Kayyım politikasına sadece Kurdistan’a uygulanmış olarak bakmadıklarını kaydeden Aysel, kayyımın Türkiye’de yaşanan bir durum olarak görülmesi gerektiğinin altını çizdi. Tüm kadınların buna bir kadın meselesi olarak bakması gerektiğini belirten Aysel, “Biz burada kadın cinayetlerini konuşurken orada kadın cinayetleri artıyor. Çünkü devlet ilk orada politikasını pilot olarak kullanıp başarıya ulaştıktan sonra aynı politikayı batıya da getiriyor. Kayyım meselesine genel kapsamlı bir kadın kıyımı meselesi olarak bakmak gerekiyor. Bu yüzden de dayanışmanın ağını büyütmek gerekiyor” diye belirtti.
 
‘Birlikte daha çok söz söylememiz gerekiyor’    
 
Colemêrg’deki iradeye saygı yürüyüşüne birçok kadının katıldığını ve bu mücadeleye feminist kadınların, diğer kadınların da destek vermesi gerektiğini ve ortak biz söz söylenmesi gerektiğini dile getiren Aysel, son olarak şu ifadelere yer verdi: “Çünkü orada başarılı olan bütün pilot uygulamaların sonrasını biz burada yine yaşayacağız.
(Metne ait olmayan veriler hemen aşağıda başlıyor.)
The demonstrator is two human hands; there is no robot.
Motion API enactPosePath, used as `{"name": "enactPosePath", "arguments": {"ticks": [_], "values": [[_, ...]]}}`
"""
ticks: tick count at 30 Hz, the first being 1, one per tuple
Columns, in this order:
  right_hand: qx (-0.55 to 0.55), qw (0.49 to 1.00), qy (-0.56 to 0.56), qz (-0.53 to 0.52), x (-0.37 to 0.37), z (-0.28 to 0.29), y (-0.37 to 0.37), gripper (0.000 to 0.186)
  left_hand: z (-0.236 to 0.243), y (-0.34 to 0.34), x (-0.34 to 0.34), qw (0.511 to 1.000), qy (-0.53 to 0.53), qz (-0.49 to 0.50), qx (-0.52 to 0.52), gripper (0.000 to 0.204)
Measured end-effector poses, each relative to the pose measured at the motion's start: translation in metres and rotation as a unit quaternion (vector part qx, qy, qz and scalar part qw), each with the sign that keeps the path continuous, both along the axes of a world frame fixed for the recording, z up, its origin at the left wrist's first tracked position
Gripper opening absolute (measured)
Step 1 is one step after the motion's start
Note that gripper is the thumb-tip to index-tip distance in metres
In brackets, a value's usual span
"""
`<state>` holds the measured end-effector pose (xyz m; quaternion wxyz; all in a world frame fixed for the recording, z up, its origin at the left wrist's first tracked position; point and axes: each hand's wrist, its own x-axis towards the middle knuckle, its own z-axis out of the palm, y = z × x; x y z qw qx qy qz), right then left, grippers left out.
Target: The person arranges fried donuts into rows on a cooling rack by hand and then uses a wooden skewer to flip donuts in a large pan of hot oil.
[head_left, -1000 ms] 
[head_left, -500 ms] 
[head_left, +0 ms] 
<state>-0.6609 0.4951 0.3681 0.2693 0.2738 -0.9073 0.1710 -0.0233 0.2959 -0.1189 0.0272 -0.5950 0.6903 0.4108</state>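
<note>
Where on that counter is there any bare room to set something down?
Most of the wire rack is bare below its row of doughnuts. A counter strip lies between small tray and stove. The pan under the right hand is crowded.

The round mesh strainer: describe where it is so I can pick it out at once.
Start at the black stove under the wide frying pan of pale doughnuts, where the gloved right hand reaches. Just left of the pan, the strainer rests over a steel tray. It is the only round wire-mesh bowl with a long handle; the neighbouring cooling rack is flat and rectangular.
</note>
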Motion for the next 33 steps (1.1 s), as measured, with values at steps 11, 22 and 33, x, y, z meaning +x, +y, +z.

Biz burada o durumdan azade değiliz. Kendimizi bazen dışında gibi görüyoruz ya da bize olmuyor gibi görüyoruz ama tam da bize olan şey. Birleşik mücadeleyi çoğaltmamız gerekiyor, birlikte daha çok söz söylememiz gerekiyor kadınlar olarak. Kadın yapısını ön plana çıkarmamız gerekiyor her anlamda. Kadın dayanışmasıyla her şey daha iyi olacak, daha güzel olacak ve kayyımlara karşı direncimize, sözümüzü söylemeye devam etmeliyiz. Çünkü eğer orada kaybedersek her yerde kaybedeceğiz.”
 
‘Direnmeye devam edeceğiz’                                                                                                       
 
DEM Parti İzmir il yöneticisi Hediye Korkut da, kayyımlara karşı mücadelenin sürdüğünü hatırlatarak kayyımın haksızlık olduğunu ve kabul edilemez olduğunu söyledi. Seçme ve seçilme hakkının Kürtlere tanınmadığına dikkat çeken Hediye, “Ne olursa olsun biz sokaklarda olmaya, direnmeye devam edeceğiz. Onların karşısında başımızı eğmeyeceğiz. Belediyeleri biz oylarımızla kazanıyoruz. Bir belediye balkanı seçimi kazandıktan sonra mı suçlu oluyor? Bu asla kabul edilecek bir şey değil, kabul etmiyoruz” diye ifade etti.
 
‘Kayyım tecrittir’
 
Kayyımın kadınları engellediğinin altını çizen Hediye, “Kadınlar da eskisi gibi değil, Kürtler de” diyerek kadınların ve Kürtlerin her daim direndiğini belirtti. Colemêrg’de halkın sokaklarda direndiğini kaydeden Hediye, “Bizim de yüreğimiz onlarla. Kayyım da bir tecrittir. Kayyımın en büyük hedefi kadınlardır. Kadınlar direndiği içi kadınların kafalarını bile kaldırmalarını istemiyorlar. Kadınların başını eğmek, onları yok etmek istiyorlar. Kadınlara zulmetmek istiyorlar ama kadınlar bunu kabul etmiyor. Herkes biliyor, biz diyoruz ki ‘Jin jiyan azadî’ ve bu dünyadaki halklar tarafından tanınıyor” dedi.
 
‘Kadınlardan korkuyorlar’
 
Eşbaşkanlığın önemine değinen Hediye, eşbaşkanlığın da hedef alındığını dile getirerek kadınların da bunu kabul etmediğini söyledi. Eşbaşkanlığın ve seçilmiş eşbaşkanların arkasında olduklarını kaydeden Hediye, “Kadınları hesaba katmıyorlar. Kadınları tanımıyorlar. Her şeye rağmen direnmeye devam edeceğiz. Kadınlardan korkuyorlar, Kürt kadınlardan daha çok korkuyorlar. Çünkü Kürt kadınlar kararlı, cesur, boyun eğmiyor. Kayyım suçtur, kabul edilemez” diye konuştu.